FIG. 5 graphically illustrates one particular embodiment of the method of FIG. 2 as implemented on the computer 30 of FIGS. 3-4. The composite image 60 is a panoramic image generated by the method of FIGS. 6A-6B discussed further below and displayed on the monitor 34 of the computer 30. In this particular embodiment, the computer 30 employs a GUI operating system to display the composite image 60.
The composite image 60 contains a correlation error apparent from the subject 62 and the artifact 64. The correlation error was created by the mis-correlation of the first constituent image 66 and the second constituent image 68. The first constituent image 66 and the second constituent image 68 are pasted into the composite image 60 at a correlation offsets 70 and 72, respectively. Further, the second constituent image 68 is pasted into the composite image 60 at a relative offset 74 measured relative to the first constituent image 66.
Referring now to FIGS. 3 and 5, the user manually selects a group 98 of pixels including the correlation error, i.e., the object 62 and the artifact 64, using the mouse 42. The computer 30 then accesses the stored information regarding the correlation offsets of the various constituent images.
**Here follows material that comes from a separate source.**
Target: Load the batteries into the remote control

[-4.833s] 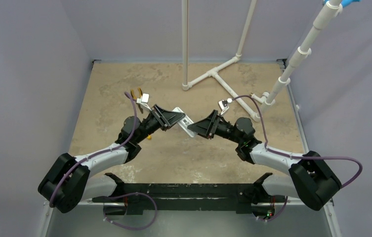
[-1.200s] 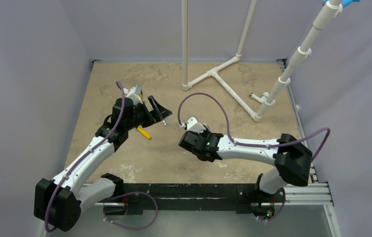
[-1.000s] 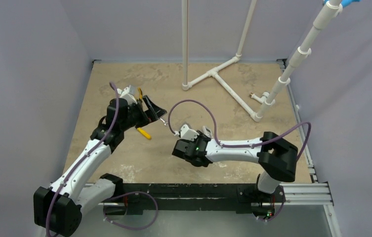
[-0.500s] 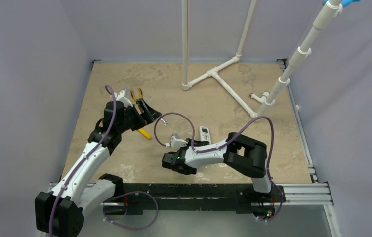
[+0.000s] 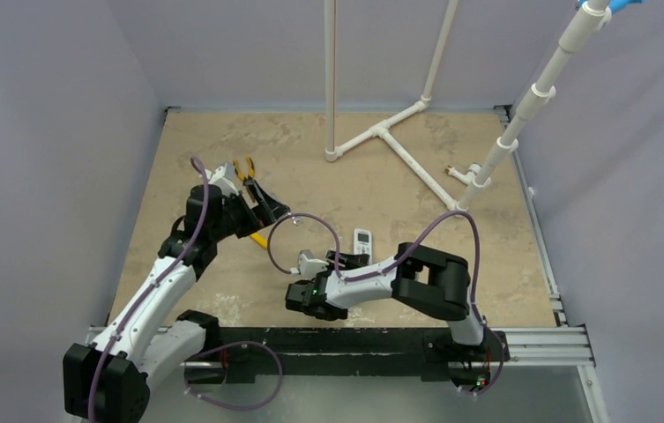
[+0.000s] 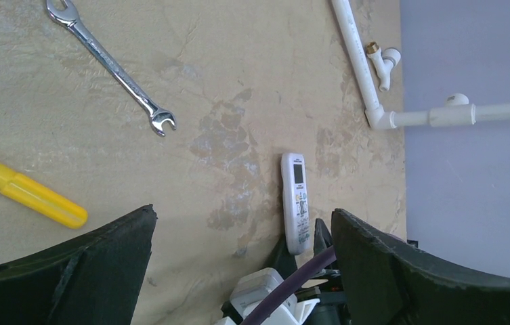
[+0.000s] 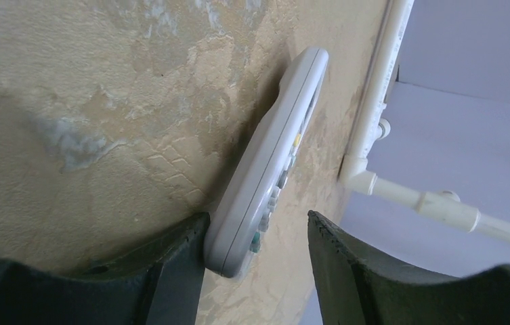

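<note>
The remote control (image 5: 361,241) lies flat on the table, face up with its small screen and buttons showing, right of centre and towards the near edge. A few seconds earlier both grippers held it up between them. The right gripper (image 7: 255,233) is open around its near end: one finger (image 7: 177,254) seems to touch the remote's side edge and the other (image 7: 333,250) stands apart from it. Since a second ago the right arm has folded back, so its elbow now sits near the base rail. The left gripper (image 5: 266,204) has drawn away to the left and hangs over the table with its jaws spread wide and empty. Below and beside it lie a silver wrench (image 6: 110,64) and a yellow handle (image 6: 25,196), and the yellow-handled pliers (image 5: 243,167) lie further back. A purple cable (image 5: 293,233) loops between the grippers. A white pipe frame (image 5: 381,132) stands at the far side. The table (image 5: 222,141) is mottled tan, and the walls (image 5: 46,132) are pale lavender-grey.
</note>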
From these correlation offsets and the associated frame identifiers, the computer 30 then determines that the correlation error was caused by the mis-correlation of the particular first and second constituent images 66 and 68.
The computer 30 then displays on the monitor 34 the first and second constituent images 66 and 68, one on top the other. The user then moves the first and second constituent images 66 and 68 relative to one another to manually correct the correlation error. This relative movement is preferably performed by first clicking the mouse 42 on one or the other of the first and second constituent images 66 and 68. The user then drags the selected image vertically, as indicated by the arrows 78, and/or horizontally, as indicated by the arrows 80, until the subjects 62 are aligned.
In effect, the user is correcting the relative offset 74 between the two constituent images 66 and 68. Conceptually, this process performs operations that are equivalent to sliding the two constituent images 66 and 68 back and forth until it is found that the subject 62 of the first constituent image 66 is substantially aligned with the subject 62 of the second constituent image 68. The correlation effectively alters the relative offset 74, which is a measure in pixels of how much the camera 26 (shown in FIGS. 3-4) moved between the capture of the first constituent image 66 and the capture of the second constituent image 68.
The computer 30 then determines the new relative offset 74 and calculates the corrected correlation offset 72. The computer 30 then stores the new correlation offsets 72 and 74 and re-pastes the constituent images 66 and 68 into the composite image 60 to create the corrected composite image 84. The corrected composite image 84 is then displayed. Note that, in some circumstances, the correction might create other errors such that the correction might need to be propagated to all correlation offsets to the right of correlation offset 72.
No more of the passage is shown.